= Required work =
Give back the whole listing exactly as written, pictures excluded.

= Source data =
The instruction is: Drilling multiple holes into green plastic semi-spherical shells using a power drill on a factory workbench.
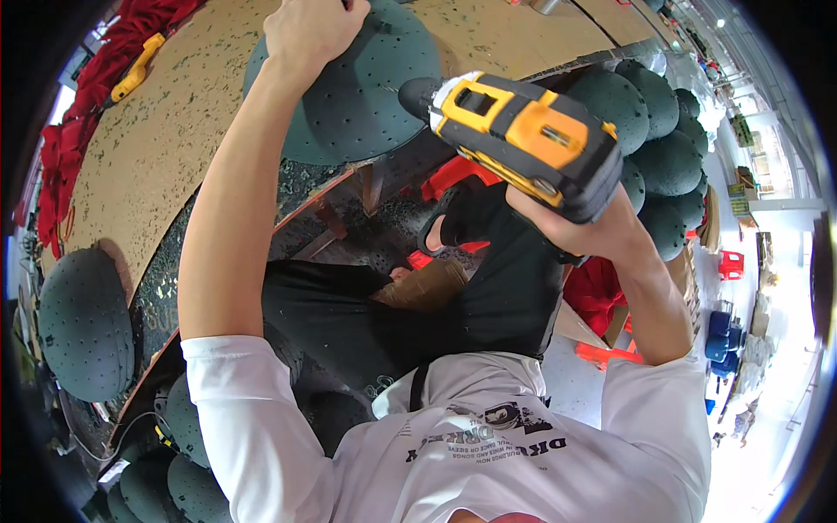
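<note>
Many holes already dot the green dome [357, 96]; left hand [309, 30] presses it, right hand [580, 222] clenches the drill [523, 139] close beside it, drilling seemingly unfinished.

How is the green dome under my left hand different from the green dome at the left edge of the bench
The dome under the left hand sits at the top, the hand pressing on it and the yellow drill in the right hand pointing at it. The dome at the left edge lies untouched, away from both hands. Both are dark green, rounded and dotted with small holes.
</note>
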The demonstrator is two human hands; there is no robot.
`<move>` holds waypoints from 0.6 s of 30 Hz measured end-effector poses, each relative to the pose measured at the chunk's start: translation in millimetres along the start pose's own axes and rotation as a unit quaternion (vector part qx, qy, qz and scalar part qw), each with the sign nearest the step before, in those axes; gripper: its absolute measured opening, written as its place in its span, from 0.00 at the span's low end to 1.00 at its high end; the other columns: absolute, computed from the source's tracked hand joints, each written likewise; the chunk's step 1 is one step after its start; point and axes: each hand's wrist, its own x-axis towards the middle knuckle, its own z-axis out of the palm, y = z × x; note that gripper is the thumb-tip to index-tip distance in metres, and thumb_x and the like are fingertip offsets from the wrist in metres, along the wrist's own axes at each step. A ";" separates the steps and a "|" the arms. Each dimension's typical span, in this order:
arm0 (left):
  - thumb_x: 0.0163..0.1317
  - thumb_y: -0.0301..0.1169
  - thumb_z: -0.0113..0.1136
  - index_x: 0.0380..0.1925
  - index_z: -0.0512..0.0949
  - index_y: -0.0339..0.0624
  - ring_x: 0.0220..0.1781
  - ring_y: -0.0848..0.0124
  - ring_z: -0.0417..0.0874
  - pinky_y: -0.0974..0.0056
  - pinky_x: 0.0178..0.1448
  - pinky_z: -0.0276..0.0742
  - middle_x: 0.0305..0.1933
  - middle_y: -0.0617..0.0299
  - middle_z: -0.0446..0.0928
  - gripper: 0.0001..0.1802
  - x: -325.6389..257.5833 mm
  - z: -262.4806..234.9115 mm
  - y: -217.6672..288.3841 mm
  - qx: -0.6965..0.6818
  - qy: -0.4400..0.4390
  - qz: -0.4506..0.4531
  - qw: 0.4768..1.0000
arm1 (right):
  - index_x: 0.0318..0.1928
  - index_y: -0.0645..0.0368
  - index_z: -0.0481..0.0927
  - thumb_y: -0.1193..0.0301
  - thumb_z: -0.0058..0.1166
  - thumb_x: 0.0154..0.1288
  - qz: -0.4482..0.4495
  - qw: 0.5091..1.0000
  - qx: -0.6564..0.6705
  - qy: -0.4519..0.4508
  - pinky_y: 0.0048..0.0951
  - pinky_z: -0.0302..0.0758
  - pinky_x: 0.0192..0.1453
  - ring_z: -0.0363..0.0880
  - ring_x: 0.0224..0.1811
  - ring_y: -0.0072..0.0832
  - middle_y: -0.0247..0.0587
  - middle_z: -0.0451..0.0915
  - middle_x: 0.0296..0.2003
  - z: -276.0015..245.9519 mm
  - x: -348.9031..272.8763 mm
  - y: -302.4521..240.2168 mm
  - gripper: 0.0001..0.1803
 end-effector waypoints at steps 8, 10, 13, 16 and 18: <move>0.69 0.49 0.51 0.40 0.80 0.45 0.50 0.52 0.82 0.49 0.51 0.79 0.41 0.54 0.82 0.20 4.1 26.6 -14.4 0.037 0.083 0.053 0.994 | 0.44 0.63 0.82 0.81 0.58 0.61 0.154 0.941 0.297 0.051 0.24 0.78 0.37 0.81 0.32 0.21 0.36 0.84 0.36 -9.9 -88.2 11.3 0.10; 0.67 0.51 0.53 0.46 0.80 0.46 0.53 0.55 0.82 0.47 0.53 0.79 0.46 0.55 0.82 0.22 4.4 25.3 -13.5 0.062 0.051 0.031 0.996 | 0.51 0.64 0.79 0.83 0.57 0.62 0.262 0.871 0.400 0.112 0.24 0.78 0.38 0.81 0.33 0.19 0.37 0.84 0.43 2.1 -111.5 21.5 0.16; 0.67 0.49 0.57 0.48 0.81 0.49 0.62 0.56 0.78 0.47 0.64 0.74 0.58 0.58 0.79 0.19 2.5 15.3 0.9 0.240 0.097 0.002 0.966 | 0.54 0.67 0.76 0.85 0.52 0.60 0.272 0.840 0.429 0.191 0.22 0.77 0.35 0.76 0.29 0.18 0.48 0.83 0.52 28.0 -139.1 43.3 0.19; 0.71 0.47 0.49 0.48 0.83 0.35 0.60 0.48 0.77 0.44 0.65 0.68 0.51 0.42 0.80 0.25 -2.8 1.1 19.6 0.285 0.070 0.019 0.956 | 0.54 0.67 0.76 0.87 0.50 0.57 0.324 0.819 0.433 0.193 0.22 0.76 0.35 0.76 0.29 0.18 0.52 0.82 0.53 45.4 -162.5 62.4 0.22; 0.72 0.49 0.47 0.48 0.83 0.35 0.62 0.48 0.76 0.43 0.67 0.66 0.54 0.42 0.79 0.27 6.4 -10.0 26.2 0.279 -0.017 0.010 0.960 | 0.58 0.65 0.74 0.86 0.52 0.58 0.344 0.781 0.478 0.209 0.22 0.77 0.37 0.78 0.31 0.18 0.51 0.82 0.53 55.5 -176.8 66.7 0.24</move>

= Task output =
The instruction is: Drilling multiple holes into green plastic semi-spherical shells using a power drill on a factory workbench.
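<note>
Many holes already dot the green dome [357, 96]; left hand [309, 30] presses it, right hand [580, 222] clenches the drill [523, 139] close beside it, drilling seemingly unfinished.

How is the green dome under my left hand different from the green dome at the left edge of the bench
The dome under the left hand sits at the top, the hand pressing on it and the yellow drill in the right hand pointing at it. The dome at the left edge lies untouched, away from both hands. Both are dark green, rounded and dotted with small holes.
</note>
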The demonstrator is two human hands; there is no robot.
`<move>` holds waypoints from 0.6 s of 30 Hz measured end-effector poses, each relative to the pose measured at the chunk's start: translation in millimetres along the start pose's own axes and rotation as a unit quaternion (vector part qx, qy, qz and scalar part qw), each with the sign nearest the step before, in those axes; gripper: its absolute measured opening, written as its place in its span, from 0.00 at the span's low end to 1.00 at its high end; the other columns: absolute, computed from the source's tracked hand joints, each written likewise; the chunk's step 1 is one step after its start; point and axes: each hand's wrist, its own x-axis towards the middle knuckle, its own z-axis out of the palm, y = z × x; note that gripper is the thumb-tip to index-tip distance in metres, and thumb_x and the like are fingertip offsets from the wrist in metres, along the wrist's own axes at each step. A ";" separates the steps and a "|" the arms. Each dimension's typical span, in this order:
arm0 (left):
  - thumb_x: 0.0163..0.1317
  - thumb_y: -0.0301..0.1169
  - thumb_z: -0.0113..0.1136
  - index_x: 0.0380..0.1925
  - index_z: -0.0512..0.0949
  - index_y: -0.0339..0.0624
  - ring_x: 0.0220..0.1781
  - ring_y: -0.0848..0.0124
  - ring_z: -0.0417..0.0874
  - pinky_y: -0.0974..0.0056
  - pinky_x: 0.0178..0.1448
  - pinky_z: -0.0276..0.0742
  - middle_x: 0.0305..0.1933
  - middle_y: -0.0617..0.0299
  - middle_z: -0.0446..0.0928
  - gripper: 0.0001..0.1802
  - x: -325.6389..257.5833 mm
  - z: -262.4806..234.9115 mm
  - y: -217.6672..288.3841 mm
  - qx: -0.6965..0.6818
  - qy: -0.4400..0.4390
  - qz: -0.4506..0.4531
  - qw: 0.4768..1.0000
arm1 (right):
  - index_x: 0.0318..0.1928
  - index_y: -0.0645..0.0368
  - index_z: -0.0481..0.0927
  - thumb_y: -0.1193..0.0301
  - thumb_z: -0.0058..0.1166
  - thumb_x: 0.0154..0.1288
  - qz: -0.4482..0.4495
  - qw: 0.5091..1.0000
  - qx: -0.6564..0.6705
  - qy: -0.4519..0.4508
  - pinky_y: 0.0048..0.0951
  - pinky_z: -0.0302..0.0758
  - pinky_x: 0.0192..0.1453
  - ring_z: -0.0363..0.0880
  - ring_x: 0.0224..0.1811
  - ring_y: -0.0072..0.0832
  - middle_y: -0.0247..0.0587
  - middle_z: -0.0451..0.0915
  - middle_x: 0.0296..0.2003
  - z: -276.0015..245.9519 mm
  - x: -348.9031..272.8763 mm
  - y: -302.4521..240.2168 mm
  - gripper: 0.0001..0.1803
 end-effector waypoints at steps 8, 10, 13, 16 and 18: <move>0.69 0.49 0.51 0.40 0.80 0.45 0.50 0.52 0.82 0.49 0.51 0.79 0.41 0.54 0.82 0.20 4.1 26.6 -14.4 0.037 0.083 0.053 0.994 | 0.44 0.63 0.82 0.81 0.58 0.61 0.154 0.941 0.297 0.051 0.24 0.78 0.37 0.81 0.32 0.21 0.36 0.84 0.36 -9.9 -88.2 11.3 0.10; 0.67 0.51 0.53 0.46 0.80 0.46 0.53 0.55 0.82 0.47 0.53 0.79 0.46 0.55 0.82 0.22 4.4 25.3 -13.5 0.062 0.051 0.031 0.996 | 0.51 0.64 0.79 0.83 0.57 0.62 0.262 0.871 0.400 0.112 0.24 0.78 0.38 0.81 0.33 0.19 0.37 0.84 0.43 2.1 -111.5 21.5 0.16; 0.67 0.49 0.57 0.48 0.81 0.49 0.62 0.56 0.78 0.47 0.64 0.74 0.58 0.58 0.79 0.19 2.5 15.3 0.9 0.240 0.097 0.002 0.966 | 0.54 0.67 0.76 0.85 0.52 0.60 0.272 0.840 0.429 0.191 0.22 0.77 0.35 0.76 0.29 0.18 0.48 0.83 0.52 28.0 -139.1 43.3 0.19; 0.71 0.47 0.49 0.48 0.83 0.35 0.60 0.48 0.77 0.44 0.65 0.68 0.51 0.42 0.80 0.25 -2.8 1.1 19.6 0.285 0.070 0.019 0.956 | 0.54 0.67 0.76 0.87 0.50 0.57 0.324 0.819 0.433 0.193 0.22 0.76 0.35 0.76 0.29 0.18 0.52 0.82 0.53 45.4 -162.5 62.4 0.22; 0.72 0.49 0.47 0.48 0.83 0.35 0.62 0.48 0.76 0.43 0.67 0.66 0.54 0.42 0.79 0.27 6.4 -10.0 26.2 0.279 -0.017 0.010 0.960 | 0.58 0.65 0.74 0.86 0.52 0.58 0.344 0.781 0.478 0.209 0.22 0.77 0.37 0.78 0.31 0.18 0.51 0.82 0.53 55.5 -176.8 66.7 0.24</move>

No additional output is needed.